= Anthony Richard Blake =

Irish lawyer

Anthony Richard Blake (1786–1849), was an Irish lawyer, administrator and 'backstairs Viceroy of Ireland'.

Blake, the second son of Martin Blake of Holly Park, Athenry, was a member of the Tribes of Galway. A granduncle was Anthony Blake, Archbishop of Armagh. He was admitted to Lincoln's Inn, London, on 13 May 1808. He became a protégé of Charles Butler, collecting data on Irish catholic affairs for him during 1811–12, which led to Butler's recommending him to the catholic committee as press officer. In 1813 he was called to the Bar.

In 1821 Blake travelled to Ireland in the cabinet of Lord Wellesley, being made Chief Remembrancer of the Exchequer of Ireland two years later (which made him the first catholic to hold the post since the reformation). This position enabled him to retain "a unique importance as adviser to British ministers and as their link with catholic interests in Ireland." and, by Act of Parliament, brought him an annual income of £3,000 Irish pounds; In 1843 this sum was reduced by Act of Parliament to £2,000.

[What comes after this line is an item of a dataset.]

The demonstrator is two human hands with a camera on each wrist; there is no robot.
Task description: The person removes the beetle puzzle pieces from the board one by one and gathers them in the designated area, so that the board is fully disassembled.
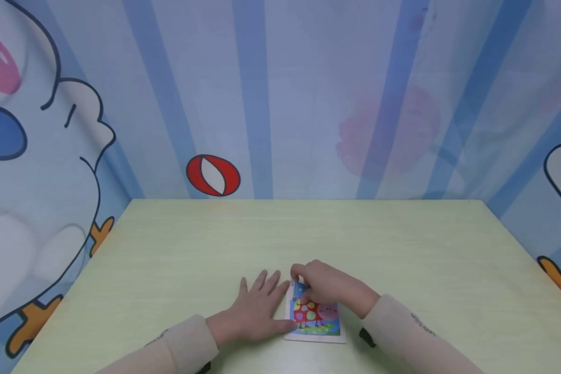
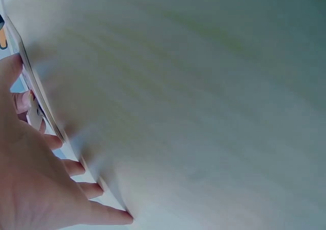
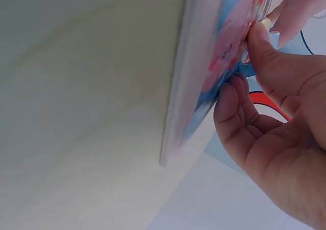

On 24 June 1824, he was appointed to the Royal Commission for inquiring into the nature and extent of the Instruction afforded by the several Institutions in Ireland established for the purpose of Education where he served with the other Commissioners: Thomas Frankland Lewis, John Leslie Foster, William Grant and James Glassford.

He was on generally good terms with Daniel O'Connell, though the latter was to accuse the government of using Blake as a token catholic. Blake's catholic enemies portrayed him as an ambitious layman, with interests inimical to the church.

In 1828 he published "Thoughts upon the catholic question, by an Irish Roman Catholic" which analysed the Irish question and made a number of recommendations to the British government:

- - make an agreement with the Vatican
- - conciliate Irish catholic demands
- - provide for the poor
- - extend voter's franchise

In 1831 he was a member of Lord Anglesey's 'inner conclave', and helped develop the scheme of national education, particularly encouraging teacher training. He served on the Poor Law Inquiry of 1833, serving on committees on tithes, education and mortmain. He also played a role in the establishment of the Queen's Colleges in the late 1840s, a deeply divisive issue among Irish Catholics.

Upon his death in January 1849, he left a substantial bequest to the national education system.